Já tivemos a oportunidade de afirmar que "o exercício do direito à compensação independe de autorização da Fazenda
Pública." Pelo menos assim é em se tratando de tributo com lançamento por homologação, porque neste o contribuinte apura o
valor devido, e efetua o pagamento correspondente - e portanto compensa, se for o caso - para posteriormente a matéria ser
examinada pela Fazenda, que homologará o lançamento,
se lhe parecer que está correto.
4.2. Desnecessidade de medida judicial
A compensação independe de qualquer medida judicial. O ingresso em Juízo na verdade se deu porque, em face das restrições
absurdas colocadas pela malsinada Instrução Normativa 67 os contribuinte tiveram receio de serem molestados pelo Fisco se
fizessem a compensação como estabelece a
lei.
Não tivessem sido formuladas restrições tão absurdas ao direito de compensar, por via normativa infralegal, como aconteceu,
certamente os contribuintes estariam exercendo o direito à compensação tranqüilamente, sem ingressar em Juízo buscando
proteção. As restrições absurdas, que na verdade tiveram o objetivo inconfessável de anular o art. 66, da Lei nº 8.383/91,
sem dúvida nenhuma a maior conquista do contribuinte brasileiro nos últimos cinquenta anos, são a causa de todo o
questionamento que em torno do assunto se travou.
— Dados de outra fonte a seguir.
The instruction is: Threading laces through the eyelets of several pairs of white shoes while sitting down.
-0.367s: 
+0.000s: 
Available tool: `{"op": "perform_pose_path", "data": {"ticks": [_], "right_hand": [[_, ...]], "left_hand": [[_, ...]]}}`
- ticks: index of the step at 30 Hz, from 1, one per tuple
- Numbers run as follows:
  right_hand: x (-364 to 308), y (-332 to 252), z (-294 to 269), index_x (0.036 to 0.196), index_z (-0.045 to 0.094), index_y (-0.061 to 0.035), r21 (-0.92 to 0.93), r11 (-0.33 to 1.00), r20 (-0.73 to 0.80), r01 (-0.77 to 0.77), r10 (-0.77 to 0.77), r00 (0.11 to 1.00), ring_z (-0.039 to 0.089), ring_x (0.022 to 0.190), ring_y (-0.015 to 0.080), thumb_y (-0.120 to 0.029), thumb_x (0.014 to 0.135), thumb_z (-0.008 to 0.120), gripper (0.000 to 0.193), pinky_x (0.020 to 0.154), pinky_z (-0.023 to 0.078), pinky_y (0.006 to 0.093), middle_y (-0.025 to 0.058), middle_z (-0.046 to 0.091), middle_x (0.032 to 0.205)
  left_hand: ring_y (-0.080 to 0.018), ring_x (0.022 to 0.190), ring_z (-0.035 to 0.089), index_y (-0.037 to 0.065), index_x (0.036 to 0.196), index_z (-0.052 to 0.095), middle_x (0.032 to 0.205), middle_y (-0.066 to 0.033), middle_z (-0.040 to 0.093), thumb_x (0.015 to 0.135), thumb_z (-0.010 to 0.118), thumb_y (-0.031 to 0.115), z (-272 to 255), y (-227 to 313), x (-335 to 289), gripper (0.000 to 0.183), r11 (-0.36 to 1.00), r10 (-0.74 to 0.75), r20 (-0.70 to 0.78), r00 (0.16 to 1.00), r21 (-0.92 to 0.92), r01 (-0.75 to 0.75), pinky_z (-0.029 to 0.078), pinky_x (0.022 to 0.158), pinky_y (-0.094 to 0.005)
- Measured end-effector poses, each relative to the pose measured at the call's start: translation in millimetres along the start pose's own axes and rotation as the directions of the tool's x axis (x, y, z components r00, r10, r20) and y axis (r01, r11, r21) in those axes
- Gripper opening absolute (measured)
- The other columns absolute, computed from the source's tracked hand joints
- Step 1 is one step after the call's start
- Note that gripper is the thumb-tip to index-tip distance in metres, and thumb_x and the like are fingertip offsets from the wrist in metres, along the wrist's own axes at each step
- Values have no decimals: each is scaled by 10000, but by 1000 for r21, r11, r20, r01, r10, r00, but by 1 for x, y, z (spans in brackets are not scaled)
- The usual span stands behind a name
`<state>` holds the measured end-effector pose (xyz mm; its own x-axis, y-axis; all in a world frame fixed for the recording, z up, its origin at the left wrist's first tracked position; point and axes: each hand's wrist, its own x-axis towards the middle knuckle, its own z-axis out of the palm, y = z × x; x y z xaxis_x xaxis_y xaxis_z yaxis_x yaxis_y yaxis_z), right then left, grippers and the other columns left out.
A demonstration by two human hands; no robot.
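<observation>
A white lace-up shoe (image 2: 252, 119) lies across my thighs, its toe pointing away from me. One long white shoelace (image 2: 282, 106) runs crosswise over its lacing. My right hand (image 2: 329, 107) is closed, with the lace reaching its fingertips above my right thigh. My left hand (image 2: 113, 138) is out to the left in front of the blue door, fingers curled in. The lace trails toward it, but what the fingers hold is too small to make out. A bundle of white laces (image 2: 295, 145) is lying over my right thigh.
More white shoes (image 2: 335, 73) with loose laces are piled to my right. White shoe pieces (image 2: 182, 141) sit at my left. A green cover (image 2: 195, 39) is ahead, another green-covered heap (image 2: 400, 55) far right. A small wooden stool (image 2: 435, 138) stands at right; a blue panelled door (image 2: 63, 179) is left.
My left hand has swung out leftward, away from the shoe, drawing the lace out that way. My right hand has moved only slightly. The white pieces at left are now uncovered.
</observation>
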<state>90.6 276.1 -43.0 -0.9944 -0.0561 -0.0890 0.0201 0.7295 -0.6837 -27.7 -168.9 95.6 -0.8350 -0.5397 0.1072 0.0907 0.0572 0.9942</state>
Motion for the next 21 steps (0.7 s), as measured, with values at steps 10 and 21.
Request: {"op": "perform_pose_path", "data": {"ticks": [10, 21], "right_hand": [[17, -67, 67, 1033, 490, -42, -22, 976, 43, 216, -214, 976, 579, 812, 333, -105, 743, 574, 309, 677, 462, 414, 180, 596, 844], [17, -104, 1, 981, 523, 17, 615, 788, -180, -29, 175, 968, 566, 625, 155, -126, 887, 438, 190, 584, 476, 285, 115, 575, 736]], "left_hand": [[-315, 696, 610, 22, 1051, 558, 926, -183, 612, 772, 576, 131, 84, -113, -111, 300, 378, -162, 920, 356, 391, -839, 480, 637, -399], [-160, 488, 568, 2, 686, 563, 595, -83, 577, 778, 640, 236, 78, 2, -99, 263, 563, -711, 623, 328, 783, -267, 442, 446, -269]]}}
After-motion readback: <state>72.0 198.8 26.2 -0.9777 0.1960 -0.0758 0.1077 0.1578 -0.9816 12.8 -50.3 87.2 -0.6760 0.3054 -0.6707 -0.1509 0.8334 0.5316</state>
O Judiciário, enquanto não superadas as divergências no STJ, não terá contribuído para a eliminar essa enorme fonte de
atritos na relação fisco-contribuinte.
Enquanto durar esse estado de insegurança, certamente muitos contribuintes ainda buscarão o Judiciário. Por isto é
importante que se aponte o caminho preferível, para contornar os obstáculos criados, propositadamente ou não, para lhes
impedir de exercer o direito à compensação.
É possível a impetração de mandado de segurança para garantir o direito de compensar, conforme já demonstramos. Em muitos
casos, todavia, especialmente quando o haver sido indevido o pagamento do tributo que se pretende compensar envolva alguma
questão de fato, vale dizer, esteja a depender de prova, melhor será a propositura de ação ordinária, na qual poderá ser
pedida antecipação da tutela jurisdicional.
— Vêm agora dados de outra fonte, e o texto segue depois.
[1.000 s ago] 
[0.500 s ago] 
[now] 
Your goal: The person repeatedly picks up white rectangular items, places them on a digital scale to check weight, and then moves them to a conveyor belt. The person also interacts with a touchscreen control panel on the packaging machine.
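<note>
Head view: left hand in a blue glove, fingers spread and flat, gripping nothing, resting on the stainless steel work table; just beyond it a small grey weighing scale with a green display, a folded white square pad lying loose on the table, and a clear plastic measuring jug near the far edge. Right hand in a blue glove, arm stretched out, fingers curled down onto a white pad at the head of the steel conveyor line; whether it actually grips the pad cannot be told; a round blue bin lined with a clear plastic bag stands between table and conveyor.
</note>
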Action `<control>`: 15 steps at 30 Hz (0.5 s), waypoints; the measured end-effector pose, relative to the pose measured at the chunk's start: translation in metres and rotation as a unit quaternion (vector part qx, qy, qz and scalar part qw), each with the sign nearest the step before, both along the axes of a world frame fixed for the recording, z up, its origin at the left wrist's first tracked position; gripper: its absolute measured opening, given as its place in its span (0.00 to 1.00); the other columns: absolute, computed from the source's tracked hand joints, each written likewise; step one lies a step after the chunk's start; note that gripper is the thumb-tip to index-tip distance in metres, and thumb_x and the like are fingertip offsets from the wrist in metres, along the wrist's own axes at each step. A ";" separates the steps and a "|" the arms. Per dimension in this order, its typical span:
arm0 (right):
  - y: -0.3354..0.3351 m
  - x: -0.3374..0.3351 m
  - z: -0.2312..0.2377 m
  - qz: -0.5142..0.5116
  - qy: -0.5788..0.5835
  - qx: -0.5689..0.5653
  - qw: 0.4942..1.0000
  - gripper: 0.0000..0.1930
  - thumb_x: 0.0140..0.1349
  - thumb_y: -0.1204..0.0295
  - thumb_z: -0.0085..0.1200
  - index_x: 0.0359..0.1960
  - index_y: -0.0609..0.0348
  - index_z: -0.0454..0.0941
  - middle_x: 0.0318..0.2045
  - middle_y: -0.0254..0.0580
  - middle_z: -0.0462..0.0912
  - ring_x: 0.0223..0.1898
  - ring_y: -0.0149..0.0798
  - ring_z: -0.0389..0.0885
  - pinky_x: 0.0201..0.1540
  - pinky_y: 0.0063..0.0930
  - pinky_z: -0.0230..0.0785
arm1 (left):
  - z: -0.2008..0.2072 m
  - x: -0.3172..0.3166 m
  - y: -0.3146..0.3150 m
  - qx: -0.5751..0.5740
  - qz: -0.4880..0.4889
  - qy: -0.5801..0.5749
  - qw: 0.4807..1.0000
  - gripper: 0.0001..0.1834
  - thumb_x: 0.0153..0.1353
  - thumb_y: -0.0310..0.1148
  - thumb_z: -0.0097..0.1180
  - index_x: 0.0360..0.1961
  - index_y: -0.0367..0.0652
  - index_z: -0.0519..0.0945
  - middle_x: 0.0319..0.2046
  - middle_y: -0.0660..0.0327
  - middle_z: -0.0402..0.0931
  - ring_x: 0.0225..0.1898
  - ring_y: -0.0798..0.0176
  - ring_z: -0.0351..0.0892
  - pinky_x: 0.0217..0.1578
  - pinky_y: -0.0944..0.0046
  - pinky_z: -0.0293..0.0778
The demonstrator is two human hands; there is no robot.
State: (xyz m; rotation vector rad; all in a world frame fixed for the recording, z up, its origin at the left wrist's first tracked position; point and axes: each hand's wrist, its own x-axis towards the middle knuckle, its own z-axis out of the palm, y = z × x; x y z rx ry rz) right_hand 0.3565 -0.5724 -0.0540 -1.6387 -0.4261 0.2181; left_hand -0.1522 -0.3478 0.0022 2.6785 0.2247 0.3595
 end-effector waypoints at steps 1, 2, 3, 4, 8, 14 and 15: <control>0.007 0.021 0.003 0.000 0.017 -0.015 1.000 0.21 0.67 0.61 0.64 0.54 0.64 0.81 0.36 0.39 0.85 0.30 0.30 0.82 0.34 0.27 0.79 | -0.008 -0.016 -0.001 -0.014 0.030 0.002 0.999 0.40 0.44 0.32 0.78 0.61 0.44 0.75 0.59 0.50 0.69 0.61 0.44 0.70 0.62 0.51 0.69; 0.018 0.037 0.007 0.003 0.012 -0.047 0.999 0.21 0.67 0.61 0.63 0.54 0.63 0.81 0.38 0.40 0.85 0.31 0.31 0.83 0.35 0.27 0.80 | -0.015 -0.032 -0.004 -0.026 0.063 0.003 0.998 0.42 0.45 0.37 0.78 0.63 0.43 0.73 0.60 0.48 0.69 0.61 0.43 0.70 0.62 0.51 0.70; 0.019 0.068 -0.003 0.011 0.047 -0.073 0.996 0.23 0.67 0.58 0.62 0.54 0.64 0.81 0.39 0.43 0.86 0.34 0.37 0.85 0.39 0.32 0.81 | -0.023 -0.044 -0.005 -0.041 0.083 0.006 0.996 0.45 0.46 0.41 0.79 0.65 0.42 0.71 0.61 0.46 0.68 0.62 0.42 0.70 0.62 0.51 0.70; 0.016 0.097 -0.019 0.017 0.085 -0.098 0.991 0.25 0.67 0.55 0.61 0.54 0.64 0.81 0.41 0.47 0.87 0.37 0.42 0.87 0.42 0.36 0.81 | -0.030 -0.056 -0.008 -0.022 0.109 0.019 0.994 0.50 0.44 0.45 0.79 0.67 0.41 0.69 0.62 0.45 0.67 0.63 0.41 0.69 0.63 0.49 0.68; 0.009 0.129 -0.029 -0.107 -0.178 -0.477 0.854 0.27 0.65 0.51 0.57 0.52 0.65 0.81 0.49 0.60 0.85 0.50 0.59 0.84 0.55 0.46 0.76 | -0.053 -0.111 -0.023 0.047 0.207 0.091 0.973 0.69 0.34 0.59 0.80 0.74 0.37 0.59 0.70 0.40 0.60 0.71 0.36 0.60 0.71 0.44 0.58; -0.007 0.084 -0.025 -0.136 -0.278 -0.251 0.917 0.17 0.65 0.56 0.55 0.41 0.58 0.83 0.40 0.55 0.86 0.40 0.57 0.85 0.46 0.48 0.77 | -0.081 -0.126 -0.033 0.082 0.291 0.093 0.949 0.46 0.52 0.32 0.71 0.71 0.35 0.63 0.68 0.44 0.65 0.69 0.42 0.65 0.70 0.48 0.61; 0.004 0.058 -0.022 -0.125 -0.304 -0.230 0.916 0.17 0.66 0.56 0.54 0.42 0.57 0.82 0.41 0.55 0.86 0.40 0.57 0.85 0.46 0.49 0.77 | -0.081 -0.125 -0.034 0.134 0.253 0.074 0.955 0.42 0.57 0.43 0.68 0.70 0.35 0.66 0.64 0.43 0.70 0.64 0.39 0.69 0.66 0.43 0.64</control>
Ou proposta ação cautelar, preparatória ou incidental,
com pedido de liminar.
Quando o interessado preferir um caminho mais seguro, promoverá ação de repetição de indébito, e uma vez obtida a sentença
em vez da execução mediante precatório,
fará a compensação, que é perfeitamente possível,
como acima demonstrado.
4.3. Compensação e lançamento.
4.3.1. Lançamento por homologação.
A norma contida no art. 66, da Lei nº 8.383/91, como temos sustentado, não cuida da compensação a que se refere o art. 170
do Código Tributário Nacional, pela simplíssima razão de que não se refere a compensação como forma de extinção imediata
de crédito tributário, em sentido jurídico. Ela autoriza a compensação dos valores pagos indevidamente com valores objeto de
obrigações tributárias, no exato sentido em que tal expressão é usada pelo Código Tributário Nacional. Insere-se, pois, na
relação de tributação, em
momento anterior ao lançamento.
Tal norma, assim, dirige-se ao contribuinte, a quem autoriza expressa e claramente a utilização dos valores pagos
indevidamente, para compensação com tributo
da mesma espécie, relativo a período subseqüente.
A compensação autorizada pelo art. 66, da Lei nº 8.383/91, não obstante a injustificável resistência que a seu exercício tem
sido colocada pelo Fisco, com o apoio de alguns magistrados, é um direito do contribuinte, que há de ser exercitado no âmbito
do lançamento por homologação, independente
de autorização de quem quer que seja.
Tal como acontece com o pagamento feito antes do lançamento, a compensação de que se cuida não extingue desde logo o
crédito tributário. Não é razoável admitir-se, sem lei que o imponha a título de ficção jurídica, que algo pode ser extinto antes
de existir. Assim, ocorrendo antes de completado o lançamento, a compensação, como o pagamento, extingue o crédito
tributário sob condição resolutória
da ulterior homologação do lançamento que o constitui.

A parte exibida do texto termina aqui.